Single sheet, 22 x 17 cm., approx. 160 words. Docketed on verso, "Application for a Prop. Meeting to be held 25 Nov. 1781." Sheet a little browned, some manuscript corrections, old fold lines, tipped onto cardboard. Gorham and Longfellow were Gorham selectmen in 1781. The first article here requests that the Proprietors "Settle with the Heirs or legal representatives of Capt. Nathaniel Sparhawk agreeable to a Vote of the Proprietors passed at a meeting held in Falmouth November 25, 1760." The other three articles request that the Proprietors appoint a committee authorized to eject any trespassers from town land, that they furnish the committee with the funds to execute its duties and that they provide themselves with "an authenticated plan or papers" (presumably regarding the town's jurisdiction) to make any action stick.
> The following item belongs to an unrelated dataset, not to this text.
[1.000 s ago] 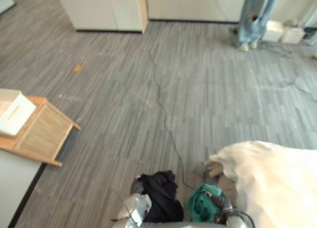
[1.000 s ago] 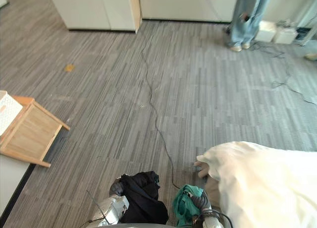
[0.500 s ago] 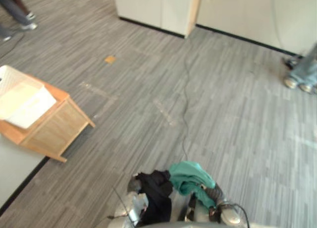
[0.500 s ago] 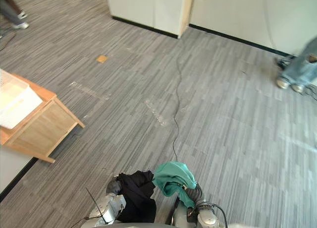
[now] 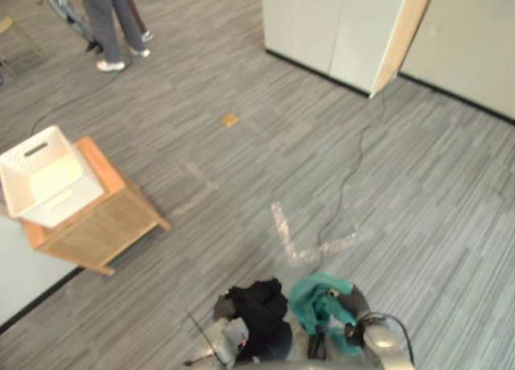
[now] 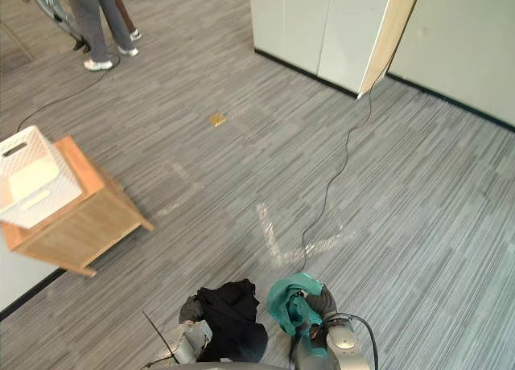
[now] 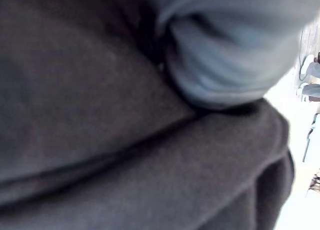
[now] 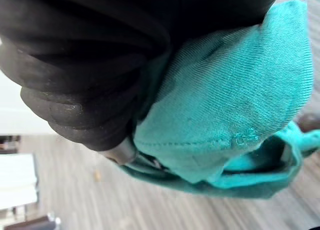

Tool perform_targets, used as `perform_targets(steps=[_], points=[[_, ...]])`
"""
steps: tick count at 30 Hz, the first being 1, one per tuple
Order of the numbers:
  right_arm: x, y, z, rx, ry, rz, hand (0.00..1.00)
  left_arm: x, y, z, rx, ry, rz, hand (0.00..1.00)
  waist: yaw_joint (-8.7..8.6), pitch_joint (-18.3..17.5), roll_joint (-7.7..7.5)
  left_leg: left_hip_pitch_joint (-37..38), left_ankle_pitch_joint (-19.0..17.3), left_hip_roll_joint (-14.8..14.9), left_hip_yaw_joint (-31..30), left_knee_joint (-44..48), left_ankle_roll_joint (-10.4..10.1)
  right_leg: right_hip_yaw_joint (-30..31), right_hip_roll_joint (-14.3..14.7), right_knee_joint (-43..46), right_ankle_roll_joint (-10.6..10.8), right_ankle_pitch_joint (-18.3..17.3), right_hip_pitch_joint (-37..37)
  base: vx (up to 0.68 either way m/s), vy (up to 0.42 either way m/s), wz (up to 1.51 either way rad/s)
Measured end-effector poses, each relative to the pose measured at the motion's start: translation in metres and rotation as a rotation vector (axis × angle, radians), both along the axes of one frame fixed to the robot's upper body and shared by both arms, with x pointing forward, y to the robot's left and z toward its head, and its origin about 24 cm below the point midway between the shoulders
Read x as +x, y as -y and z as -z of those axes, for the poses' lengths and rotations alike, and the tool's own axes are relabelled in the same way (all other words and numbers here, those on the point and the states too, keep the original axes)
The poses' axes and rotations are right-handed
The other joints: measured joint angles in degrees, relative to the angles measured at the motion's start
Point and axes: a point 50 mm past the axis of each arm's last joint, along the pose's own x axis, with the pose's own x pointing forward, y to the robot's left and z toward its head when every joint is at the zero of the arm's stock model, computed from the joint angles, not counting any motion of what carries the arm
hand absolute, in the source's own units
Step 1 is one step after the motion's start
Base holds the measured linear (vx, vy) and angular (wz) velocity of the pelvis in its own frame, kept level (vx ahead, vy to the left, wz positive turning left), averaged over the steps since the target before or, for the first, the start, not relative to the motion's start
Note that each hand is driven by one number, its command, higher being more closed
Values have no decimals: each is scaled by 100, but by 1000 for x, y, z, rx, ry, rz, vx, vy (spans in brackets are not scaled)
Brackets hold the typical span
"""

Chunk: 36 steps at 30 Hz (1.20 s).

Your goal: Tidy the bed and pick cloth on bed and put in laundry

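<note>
Ok, status, left to right. White laundry basket (image 5: pixel 44 174) sits on a low wooden side table (image 5: pixel 105 224) at my far left, well apart from both hands. It's upright, and something pale lies inside it. A person's legs (image 5: pixel 103 20) stand beyond it at the far edge of the grey striped carpet (image 5: pixel 201 249). A small tan scrap (image 5: pixel 230 120) lies on the carpet between the table and the white cabinet (image 5: pixel 330 28). Shiny tape strips (image 5: pixel 283 229) form a corner mark on the floor just ahead of me.

Left hand (image 6: pixel 191 309) is low in front of my body, with the black cloth (image 6: pixel 231 310) bunched over it. My left wrist camera shows dark fabric folds pressed close, plus a paler grey-blue fold at one side. Can't tell whether that hand is clamped or loose.

Right hand (image 8: pixel 75 90) is just beside it, with the teal cloth (image 6: pixel 288 302) draped over and hanging off it. The two cloths touch in the middle. In the right wrist camera the teal fabric wraps against the ribbed cover, with carpet below it. Can't tell that hand's state either.

Both cloths are carried off the floor.
</note>
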Motion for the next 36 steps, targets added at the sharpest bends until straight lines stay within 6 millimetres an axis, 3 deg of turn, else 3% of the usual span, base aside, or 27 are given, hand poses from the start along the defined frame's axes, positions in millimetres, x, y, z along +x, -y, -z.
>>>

Item #67625

Stephen Longfellow (1723-1790), born in Byfield, Massachusetts was a graduate of Harvard in 1742, and held many public offices in his lifetime, including clerk of the Proprietors of Common Lands. He died in Gorham at age 67. He was the great grandfather of Henry Wadsworth Longfellow.
The Nathaniel Sparhawk referred to here is probably the son-in-law of William Pepperrell (1696-1759) who was a native of Kittery, Massachusetts [now Maine], and a Major General during the French and Indian Wars. Pepperrell built a home for his daughter and her husband on Kittery Point in 1750. He also seems to have loaned Sparhawk money for his business ventures in Boston with Benjamin Colman. When the enterprise failed Sparhawk returned to Kittery. In Pepperrill's will dated 1759, he forgives him the debt. Perhaps the Proprietors vote of 1760 referred to in the first article of this document relates to the settlement of Pepperrell's will. Sparhawk, who died in 1777, is the subject of a fine Copley painting of 1764 now owned by the Museum of Fine Arts, Boston.